New York’s Canisteo Valley was among my favorite places to photograph in the late 1980s. The lure of the Erie Railroad and the old Union Switch & Signal Style S signals had captivated my interest.
On the morning of July 19, 1988, my old pal TSH and I were on one of our annual summer rail-photo adventures. We had started before dawn, and picked up a westward Conrail OIBU rolling though the Canisteo toward Hornell, New York.
Trains moved right along on the former Erie Railroad mainline and racing ahead of it in a Dodge Dart, I parked and leaped out of the car at a preselected location at milepost 320 (measured from Jersey City) and began to set up my photograph.
I was working with equipment I borrowed from my father. The Leica M2 loaded with PKM (Kodachrome 25 professional) was mine, but the 200mm Telyt mounted with a bellows on a Leica Visoflex viewfinder and positioned on a antique Linhof tripod were his.
In our hasty chase, I’d cut my set up time too fine. It was lashing rain and I was struggling to set up and level the tripod, while trying to focus the camera using the Rube Goldburg Visoflex arrangement. My exposure was about f4 1/8 of a second.
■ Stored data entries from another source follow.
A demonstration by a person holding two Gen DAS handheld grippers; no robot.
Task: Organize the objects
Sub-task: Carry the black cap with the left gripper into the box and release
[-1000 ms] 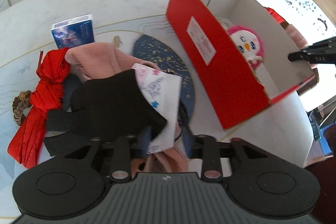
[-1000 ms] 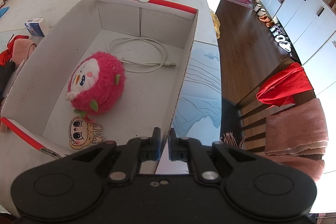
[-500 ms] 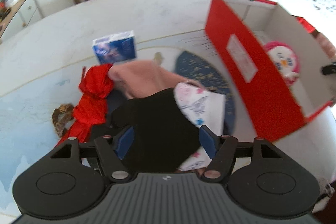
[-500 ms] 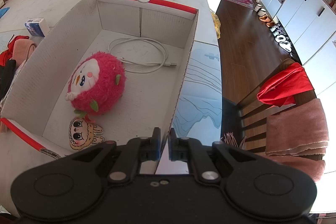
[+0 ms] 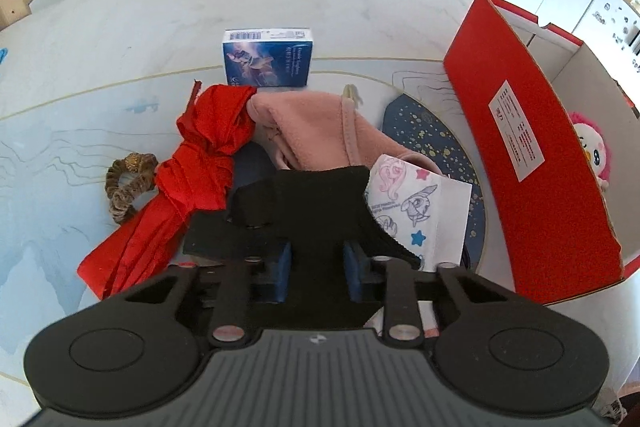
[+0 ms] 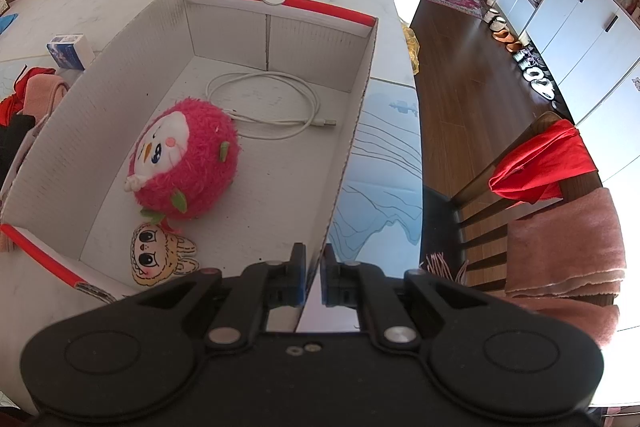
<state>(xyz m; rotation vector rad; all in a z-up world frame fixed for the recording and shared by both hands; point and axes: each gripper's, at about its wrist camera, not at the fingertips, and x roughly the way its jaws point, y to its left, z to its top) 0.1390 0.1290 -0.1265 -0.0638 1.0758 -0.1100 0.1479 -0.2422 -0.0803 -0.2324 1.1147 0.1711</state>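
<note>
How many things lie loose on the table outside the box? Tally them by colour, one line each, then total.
Red: 1, cloth
Pink: 1, fleece
Black: 1, garment
Blue: 1, small carton
White: 1, printed pouch
Brown: 1, hair tie
Total: 6

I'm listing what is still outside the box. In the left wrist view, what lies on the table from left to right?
Brown scrunchie → red cloth → pink cloth → cartoon-printed paper → red box. The black cloth and the blue packet overlap these, so I leave them out.
</note>
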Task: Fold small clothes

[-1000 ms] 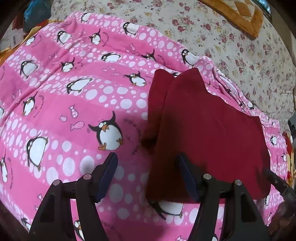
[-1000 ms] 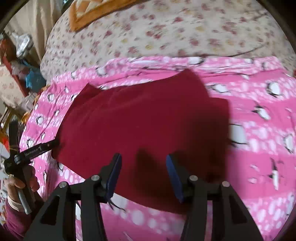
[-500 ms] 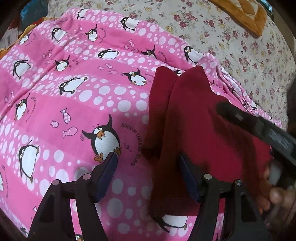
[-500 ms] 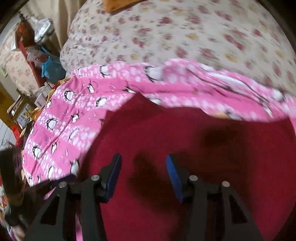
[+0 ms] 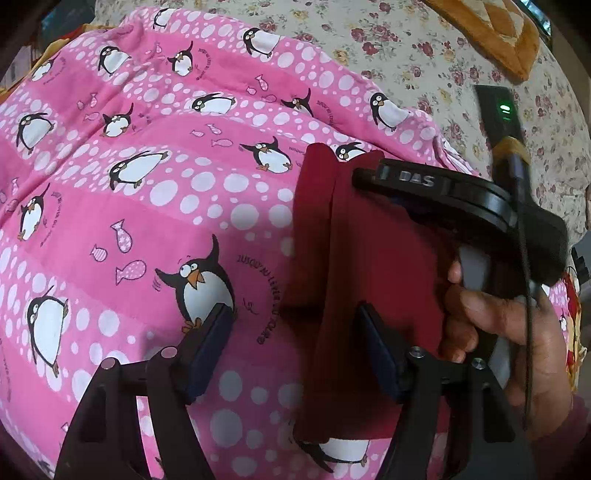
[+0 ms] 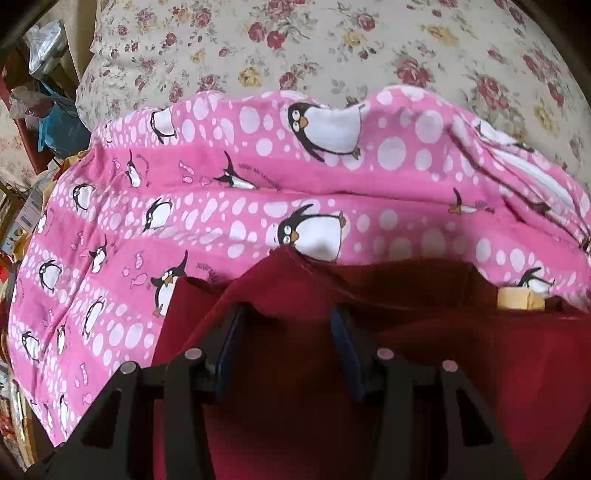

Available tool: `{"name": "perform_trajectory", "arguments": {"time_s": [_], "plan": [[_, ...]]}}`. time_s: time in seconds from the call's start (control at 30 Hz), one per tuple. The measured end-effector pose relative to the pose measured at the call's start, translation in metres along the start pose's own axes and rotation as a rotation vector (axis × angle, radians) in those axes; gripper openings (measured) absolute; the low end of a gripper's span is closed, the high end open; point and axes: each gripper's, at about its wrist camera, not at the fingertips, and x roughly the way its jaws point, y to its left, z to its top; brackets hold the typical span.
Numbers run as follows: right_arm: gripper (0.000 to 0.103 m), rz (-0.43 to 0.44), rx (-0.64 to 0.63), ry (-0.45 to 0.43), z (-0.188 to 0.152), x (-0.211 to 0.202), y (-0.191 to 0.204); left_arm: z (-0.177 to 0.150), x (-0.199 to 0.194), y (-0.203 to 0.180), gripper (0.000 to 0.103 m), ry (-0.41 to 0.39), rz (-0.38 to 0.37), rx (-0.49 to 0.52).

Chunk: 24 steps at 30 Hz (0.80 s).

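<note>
A dark red cloth (image 5: pixel 373 266) lies folded on a pink penguin blanket (image 5: pixel 147 206); its left side shows a second layer along a lengthwise fold. My left gripper (image 5: pixel 291 347) stands open low over the cloth's near left edge, one finger over the blanket, the other over the cloth. In the left wrist view, a hand (image 5: pixel 498 332) holds the right gripper's black body (image 5: pixel 443 199) above the cloth's far part. In the right wrist view, the right gripper (image 6: pixel 288 343) is open just above the red cloth (image 6: pixel 461 369), near its pointed far corner. Nothing is pinched.
The blanket (image 6: pixel 221 184) rests on a floral bedsheet (image 5: pixel 443 74). An orange-brown cushion (image 5: pixel 498 33) sits at the back right. Bags and clutter (image 6: pixel 48 110) stand past the bed's left edge. A small tan patch (image 6: pixel 521 299) shows at the cloth's right edge.
The right gripper swept across the red cloth to its far corner, coming into the left wrist view from the right. The left gripper stayed in place.
</note>
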Motion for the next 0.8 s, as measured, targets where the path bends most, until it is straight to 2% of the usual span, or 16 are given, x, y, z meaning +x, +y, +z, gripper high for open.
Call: {"name": "perform_trajectory", "arguments": {"time_s": [0.2, 0.33, 0.53, 0.63, 0.73, 0.8], "plan": [[0.051, 0.068, 0.036, -0.03, -0.027, -0.043, -0.022, 0.004, -0.002, 0.005, 0.05, -0.001, -0.037, -0.038], [0.054, 0.039, 0.031, -0.054, -0.06, -0.089, -0.049, 0.008, -0.002, 0.007, 0.05, -0.013, -0.062, -0.064], [0.059, -0.007, 0.085, -0.055, -0.112, -0.139, -0.106, 0.014, 0.002, 0.002, 0.05, -0.048, -0.038, -0.058], [0.059, 0.039, 0.105, -0.065, -0.135, -0.157, -0.124, 0.017, 0.006, 0.001, 0.05, -0.06, -0.027, -0.059], [0.059, 0.045, 0.112, -0.082, -0.149, -0.173, -0.133, 0.023, 0.013, 0.0, 0.055, -0.063, -0.027, -0.067], [0.066, 0.052, 0.128, -0.098, -0.154, -0.18, -0.139, 0.026, 0.019, 0.001, 0.061, -0.052, -0.045, -0.079]]}}
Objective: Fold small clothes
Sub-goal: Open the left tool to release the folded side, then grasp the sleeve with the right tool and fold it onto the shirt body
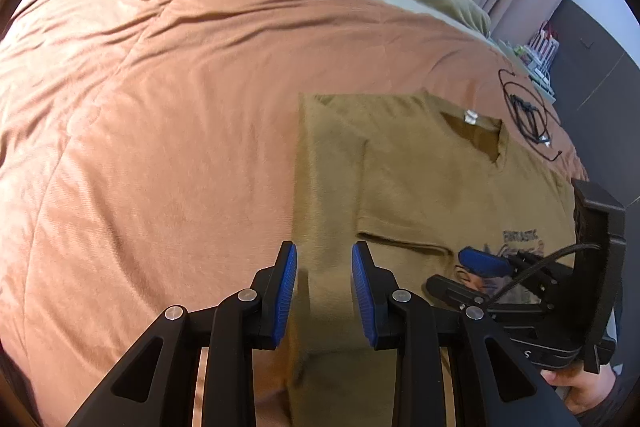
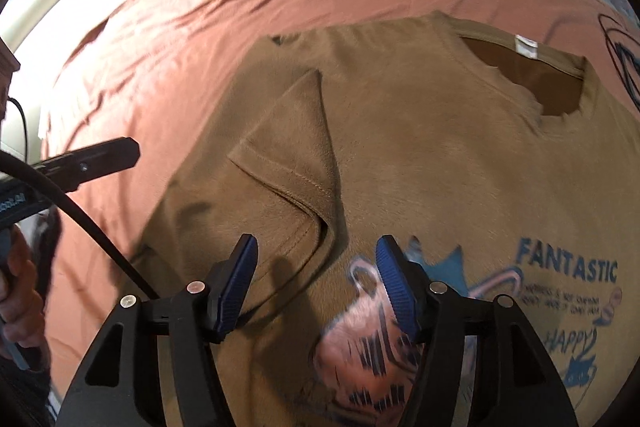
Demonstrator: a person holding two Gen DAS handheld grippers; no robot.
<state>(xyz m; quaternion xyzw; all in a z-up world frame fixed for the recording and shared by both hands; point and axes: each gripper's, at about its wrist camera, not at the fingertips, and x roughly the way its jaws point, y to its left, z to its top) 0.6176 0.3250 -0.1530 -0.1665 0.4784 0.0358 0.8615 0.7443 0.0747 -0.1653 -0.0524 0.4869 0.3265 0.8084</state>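
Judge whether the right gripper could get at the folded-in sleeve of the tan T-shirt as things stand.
Probably yes: the right gripper hovers open just short of the sleeve on the T-shirt, with nothing lying between them.

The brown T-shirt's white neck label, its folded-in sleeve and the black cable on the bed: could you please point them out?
White neck label [image 2: 525, 46], right wrist view, label's middle.
Folded-in sleeve [image 2: 292, 147], right wrist view, sleeve's middle.
Black cable [image 1: 527, 115], left wrist view, coiled part.

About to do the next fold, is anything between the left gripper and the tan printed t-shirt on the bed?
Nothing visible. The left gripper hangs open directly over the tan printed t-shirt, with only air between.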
Conrail’s BUOI came into view before I had time to refine my composition: this imperfect photo was the result. I recall the frustration of fighting with the equipment as the roar of the train intensified and the rain obscured my vision.
Let’s just say, that at the time I wasn’t impressed with my image. I’d cropped too much of the foreground and the whole image is off level. So for 30 years, it sat in the Kodak yellow cardboard slide box that it had been returned to me from lab in.
Last year, I scanned it. Ironically, this damp-day silhouette closely captures the spirit of Conrail’s Canisteo Valley that had captivated my photographic interest. The reflection of the headlight on the glossy codelines is the finesse that I didn’t manage to capture in most of brighter-day photography.
I’m glad I didn’t throw the slide away.
This morning I cropped and leveled the image in an effort to correct for my failings in 1988. I’m not sure I improved it any.
Tracking the Light Posts Daily!
Brian, stop kicking yourself. This is a PICTURE, not just a photo. It is superb! Atmospheric! Look at the head-light glint off the code-lines, the rail, and the base of the opposite signal. The purplish gloom tells us everything about a soaking summer dawn. The head-light flare also emphasises the sodden morning. As wts above says, DON’T level the picture and keep the black frame at the bottom. I am archiving this picture until I can find my ‘Quiet, Please! Recording!’ cd track of a Conrail freight doing just this, climbing the Canisteo Valley. It’s a long and atmospheric track and I shall put up your picture and sit back and listen! As the British Army RSMs say, ‘Well done, that man!’
Other than the lens flare in the upper right of the original, which is easy to get rid of, the original is far better emotionally in telling the story. Leave the purplish sky alone – turning it blue makes the sky boring. Leave the black frame on the bottom since it raises the rail accentuating the headlight reflection on the rail. And, most importantly, do not level the original photo! The original is exciting: the train is coming down right out of the picture towards you. The leveled train is just another train in the rain.
I like it. It says what’s magic to every railfan: “Man, here it comes!”
The light glinting off the signal lines really makes it.